Work item => Of the lines below, write out exactly those from the line with "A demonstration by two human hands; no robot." through the line with "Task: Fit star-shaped", both included, and skip the rest.

Items listed in a dataset =>
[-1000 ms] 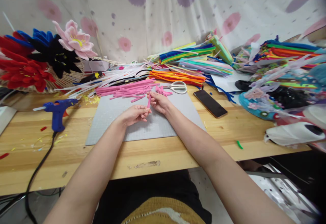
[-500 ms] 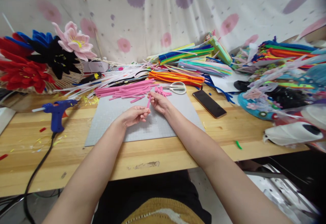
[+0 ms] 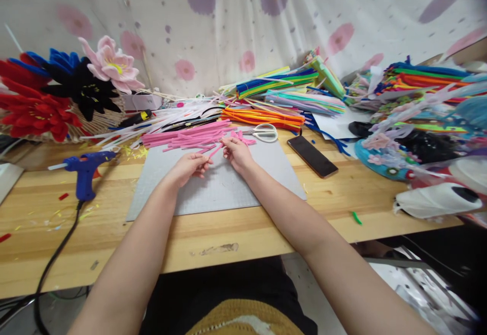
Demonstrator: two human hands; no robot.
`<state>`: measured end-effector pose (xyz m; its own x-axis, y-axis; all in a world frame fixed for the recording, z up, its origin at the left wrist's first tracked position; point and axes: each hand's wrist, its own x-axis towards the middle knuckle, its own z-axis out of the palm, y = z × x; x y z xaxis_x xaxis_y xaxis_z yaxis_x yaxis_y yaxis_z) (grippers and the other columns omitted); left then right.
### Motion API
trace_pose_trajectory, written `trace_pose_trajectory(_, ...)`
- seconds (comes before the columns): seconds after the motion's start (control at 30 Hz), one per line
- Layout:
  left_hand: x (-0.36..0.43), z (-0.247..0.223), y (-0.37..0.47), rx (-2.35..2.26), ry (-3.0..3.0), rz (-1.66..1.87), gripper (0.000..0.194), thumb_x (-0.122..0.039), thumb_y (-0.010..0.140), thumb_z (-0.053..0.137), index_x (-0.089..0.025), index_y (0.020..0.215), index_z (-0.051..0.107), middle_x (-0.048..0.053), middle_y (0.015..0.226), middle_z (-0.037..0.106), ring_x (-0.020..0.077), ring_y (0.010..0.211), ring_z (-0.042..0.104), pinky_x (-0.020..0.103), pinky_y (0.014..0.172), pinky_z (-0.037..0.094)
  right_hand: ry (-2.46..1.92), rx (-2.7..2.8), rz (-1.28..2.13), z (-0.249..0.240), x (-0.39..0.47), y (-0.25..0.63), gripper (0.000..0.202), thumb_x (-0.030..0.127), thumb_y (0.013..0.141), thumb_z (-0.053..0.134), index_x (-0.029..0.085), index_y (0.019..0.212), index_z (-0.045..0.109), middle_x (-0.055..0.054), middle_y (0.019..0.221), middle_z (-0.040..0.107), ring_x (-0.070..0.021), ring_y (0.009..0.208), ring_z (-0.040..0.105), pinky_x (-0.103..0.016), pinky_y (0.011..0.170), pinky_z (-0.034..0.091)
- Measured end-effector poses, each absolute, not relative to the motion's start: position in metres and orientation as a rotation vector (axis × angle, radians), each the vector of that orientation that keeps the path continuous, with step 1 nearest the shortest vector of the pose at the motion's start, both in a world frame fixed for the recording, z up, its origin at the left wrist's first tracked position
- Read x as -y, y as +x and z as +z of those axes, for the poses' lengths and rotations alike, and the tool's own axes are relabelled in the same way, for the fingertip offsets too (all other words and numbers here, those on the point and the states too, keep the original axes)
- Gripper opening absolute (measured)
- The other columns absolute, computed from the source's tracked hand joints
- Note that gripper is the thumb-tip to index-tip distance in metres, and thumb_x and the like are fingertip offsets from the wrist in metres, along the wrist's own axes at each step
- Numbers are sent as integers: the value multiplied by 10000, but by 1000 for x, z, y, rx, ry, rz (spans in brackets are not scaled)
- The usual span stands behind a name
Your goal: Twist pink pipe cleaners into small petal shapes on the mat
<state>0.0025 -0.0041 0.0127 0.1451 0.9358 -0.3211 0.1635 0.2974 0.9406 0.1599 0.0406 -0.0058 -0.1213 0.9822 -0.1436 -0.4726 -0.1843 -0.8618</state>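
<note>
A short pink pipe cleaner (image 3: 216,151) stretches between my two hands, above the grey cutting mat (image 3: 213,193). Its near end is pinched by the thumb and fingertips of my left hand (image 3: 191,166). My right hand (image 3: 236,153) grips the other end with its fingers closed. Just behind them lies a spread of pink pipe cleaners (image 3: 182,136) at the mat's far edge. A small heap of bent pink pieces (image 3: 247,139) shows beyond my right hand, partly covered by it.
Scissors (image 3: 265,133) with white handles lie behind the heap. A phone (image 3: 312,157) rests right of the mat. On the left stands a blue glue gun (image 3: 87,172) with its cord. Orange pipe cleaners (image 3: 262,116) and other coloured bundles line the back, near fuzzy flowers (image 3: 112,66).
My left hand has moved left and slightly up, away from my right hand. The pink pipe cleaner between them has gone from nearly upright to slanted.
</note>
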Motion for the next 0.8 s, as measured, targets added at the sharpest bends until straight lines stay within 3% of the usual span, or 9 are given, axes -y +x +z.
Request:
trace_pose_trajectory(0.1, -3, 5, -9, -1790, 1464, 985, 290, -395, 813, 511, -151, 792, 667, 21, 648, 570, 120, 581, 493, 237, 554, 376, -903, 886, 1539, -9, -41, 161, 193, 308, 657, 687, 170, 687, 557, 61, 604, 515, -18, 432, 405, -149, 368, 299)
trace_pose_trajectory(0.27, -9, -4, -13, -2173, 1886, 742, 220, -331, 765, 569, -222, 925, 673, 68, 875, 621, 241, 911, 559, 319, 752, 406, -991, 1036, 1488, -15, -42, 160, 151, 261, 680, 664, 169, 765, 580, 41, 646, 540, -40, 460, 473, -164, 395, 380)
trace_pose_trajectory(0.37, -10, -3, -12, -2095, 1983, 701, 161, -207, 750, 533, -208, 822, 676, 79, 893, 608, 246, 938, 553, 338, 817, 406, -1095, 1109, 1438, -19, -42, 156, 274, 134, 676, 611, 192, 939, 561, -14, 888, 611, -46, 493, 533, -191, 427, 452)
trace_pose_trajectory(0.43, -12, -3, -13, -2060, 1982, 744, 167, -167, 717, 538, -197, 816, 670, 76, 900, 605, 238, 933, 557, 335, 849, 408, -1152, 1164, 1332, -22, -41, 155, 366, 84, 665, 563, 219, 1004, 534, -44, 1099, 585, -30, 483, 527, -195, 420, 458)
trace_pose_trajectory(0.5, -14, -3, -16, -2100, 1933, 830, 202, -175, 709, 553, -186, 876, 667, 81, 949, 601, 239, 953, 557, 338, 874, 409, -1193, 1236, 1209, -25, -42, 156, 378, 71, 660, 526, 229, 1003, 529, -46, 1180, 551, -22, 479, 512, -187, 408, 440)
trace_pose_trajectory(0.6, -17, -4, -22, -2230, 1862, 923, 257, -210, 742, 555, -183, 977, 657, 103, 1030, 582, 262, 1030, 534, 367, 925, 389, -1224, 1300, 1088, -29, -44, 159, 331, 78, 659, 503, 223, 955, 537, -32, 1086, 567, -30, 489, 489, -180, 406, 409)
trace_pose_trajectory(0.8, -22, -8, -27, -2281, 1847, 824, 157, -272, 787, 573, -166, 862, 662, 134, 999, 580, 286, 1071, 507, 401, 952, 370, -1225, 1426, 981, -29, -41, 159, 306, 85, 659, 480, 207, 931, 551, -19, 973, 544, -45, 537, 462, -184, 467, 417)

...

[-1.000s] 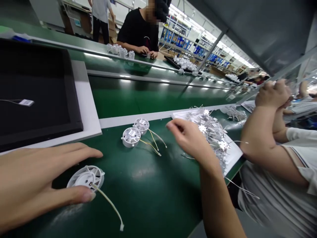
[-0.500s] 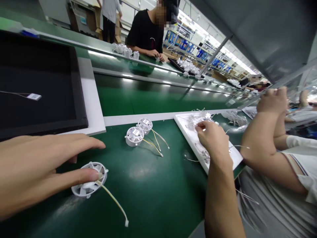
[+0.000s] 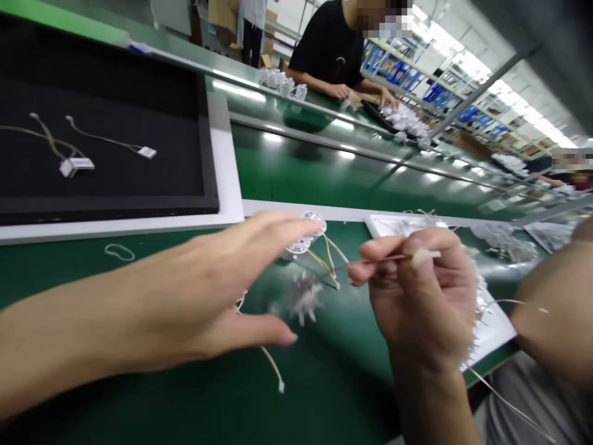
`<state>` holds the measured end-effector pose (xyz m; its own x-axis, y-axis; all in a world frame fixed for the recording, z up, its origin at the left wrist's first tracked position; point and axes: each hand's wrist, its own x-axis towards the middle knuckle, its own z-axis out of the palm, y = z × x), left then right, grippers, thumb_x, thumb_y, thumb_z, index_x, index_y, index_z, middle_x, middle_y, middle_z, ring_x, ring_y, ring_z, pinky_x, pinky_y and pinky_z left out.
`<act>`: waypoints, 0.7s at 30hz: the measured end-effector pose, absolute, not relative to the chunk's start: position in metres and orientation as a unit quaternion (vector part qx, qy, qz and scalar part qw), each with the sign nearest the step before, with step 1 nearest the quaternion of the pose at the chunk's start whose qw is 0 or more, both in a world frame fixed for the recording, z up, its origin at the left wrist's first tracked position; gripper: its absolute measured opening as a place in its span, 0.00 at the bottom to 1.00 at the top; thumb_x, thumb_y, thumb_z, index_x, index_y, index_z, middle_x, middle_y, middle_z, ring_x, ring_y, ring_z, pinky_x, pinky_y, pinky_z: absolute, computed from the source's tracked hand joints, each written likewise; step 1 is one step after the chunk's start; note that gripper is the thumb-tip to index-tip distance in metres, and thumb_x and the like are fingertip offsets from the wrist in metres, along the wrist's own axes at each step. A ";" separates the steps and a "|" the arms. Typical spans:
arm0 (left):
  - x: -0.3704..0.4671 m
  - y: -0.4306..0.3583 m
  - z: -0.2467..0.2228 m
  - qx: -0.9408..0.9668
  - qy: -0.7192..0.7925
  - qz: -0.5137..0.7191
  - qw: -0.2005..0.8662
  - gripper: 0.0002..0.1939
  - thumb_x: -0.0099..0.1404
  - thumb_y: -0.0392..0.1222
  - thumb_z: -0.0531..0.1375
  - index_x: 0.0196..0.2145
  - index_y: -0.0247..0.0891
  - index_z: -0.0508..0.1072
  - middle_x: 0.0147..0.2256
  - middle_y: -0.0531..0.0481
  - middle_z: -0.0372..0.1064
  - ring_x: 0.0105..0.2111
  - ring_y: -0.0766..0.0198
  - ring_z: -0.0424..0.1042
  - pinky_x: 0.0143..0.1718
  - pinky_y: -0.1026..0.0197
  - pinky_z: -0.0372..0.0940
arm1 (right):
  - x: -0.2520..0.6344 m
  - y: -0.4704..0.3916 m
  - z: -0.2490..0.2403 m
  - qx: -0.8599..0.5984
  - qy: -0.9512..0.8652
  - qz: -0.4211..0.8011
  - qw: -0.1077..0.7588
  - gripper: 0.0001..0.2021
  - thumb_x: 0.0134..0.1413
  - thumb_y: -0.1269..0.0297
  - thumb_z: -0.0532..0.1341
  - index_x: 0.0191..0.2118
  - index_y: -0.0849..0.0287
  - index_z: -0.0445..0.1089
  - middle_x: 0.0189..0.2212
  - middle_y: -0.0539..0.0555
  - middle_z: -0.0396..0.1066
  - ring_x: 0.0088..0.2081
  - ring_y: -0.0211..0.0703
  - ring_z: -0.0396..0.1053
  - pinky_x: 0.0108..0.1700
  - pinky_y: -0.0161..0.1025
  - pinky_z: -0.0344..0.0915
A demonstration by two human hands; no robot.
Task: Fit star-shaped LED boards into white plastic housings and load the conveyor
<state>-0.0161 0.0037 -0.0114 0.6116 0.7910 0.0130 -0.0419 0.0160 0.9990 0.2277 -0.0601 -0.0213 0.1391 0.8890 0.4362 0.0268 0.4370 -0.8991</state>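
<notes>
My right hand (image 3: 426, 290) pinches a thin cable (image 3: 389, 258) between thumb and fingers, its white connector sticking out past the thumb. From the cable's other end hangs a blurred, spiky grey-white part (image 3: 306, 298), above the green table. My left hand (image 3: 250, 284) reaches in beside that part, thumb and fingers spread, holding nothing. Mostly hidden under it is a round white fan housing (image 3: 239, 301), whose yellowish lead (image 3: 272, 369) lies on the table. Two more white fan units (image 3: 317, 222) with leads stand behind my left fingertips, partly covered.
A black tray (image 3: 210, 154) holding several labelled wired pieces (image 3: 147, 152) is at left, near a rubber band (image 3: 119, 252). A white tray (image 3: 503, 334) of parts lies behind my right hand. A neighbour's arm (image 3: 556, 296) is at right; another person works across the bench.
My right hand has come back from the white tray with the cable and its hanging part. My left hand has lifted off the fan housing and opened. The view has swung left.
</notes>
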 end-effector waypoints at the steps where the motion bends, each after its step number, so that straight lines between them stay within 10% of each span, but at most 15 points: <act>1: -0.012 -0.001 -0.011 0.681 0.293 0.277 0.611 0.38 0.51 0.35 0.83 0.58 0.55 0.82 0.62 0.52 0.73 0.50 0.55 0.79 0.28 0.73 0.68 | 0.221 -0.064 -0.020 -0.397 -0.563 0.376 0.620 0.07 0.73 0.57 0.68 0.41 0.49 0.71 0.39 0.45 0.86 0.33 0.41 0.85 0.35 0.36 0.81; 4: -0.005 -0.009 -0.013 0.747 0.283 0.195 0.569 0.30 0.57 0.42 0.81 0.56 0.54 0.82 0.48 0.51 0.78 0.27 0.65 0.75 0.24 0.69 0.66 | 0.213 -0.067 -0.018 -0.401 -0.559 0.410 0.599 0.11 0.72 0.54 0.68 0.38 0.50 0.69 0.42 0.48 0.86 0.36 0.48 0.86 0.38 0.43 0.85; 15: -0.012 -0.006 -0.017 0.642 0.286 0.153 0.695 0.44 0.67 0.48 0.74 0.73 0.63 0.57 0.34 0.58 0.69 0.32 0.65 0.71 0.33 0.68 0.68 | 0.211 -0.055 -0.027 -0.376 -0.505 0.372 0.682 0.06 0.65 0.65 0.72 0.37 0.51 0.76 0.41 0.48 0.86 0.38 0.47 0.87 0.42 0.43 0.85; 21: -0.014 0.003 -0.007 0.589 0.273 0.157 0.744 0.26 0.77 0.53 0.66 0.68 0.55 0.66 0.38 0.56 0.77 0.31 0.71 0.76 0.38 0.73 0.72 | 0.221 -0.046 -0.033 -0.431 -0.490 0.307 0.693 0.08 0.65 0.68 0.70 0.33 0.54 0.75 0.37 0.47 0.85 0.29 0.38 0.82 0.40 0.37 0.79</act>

Finished task =>
A demonstration by two human hands; no robot.
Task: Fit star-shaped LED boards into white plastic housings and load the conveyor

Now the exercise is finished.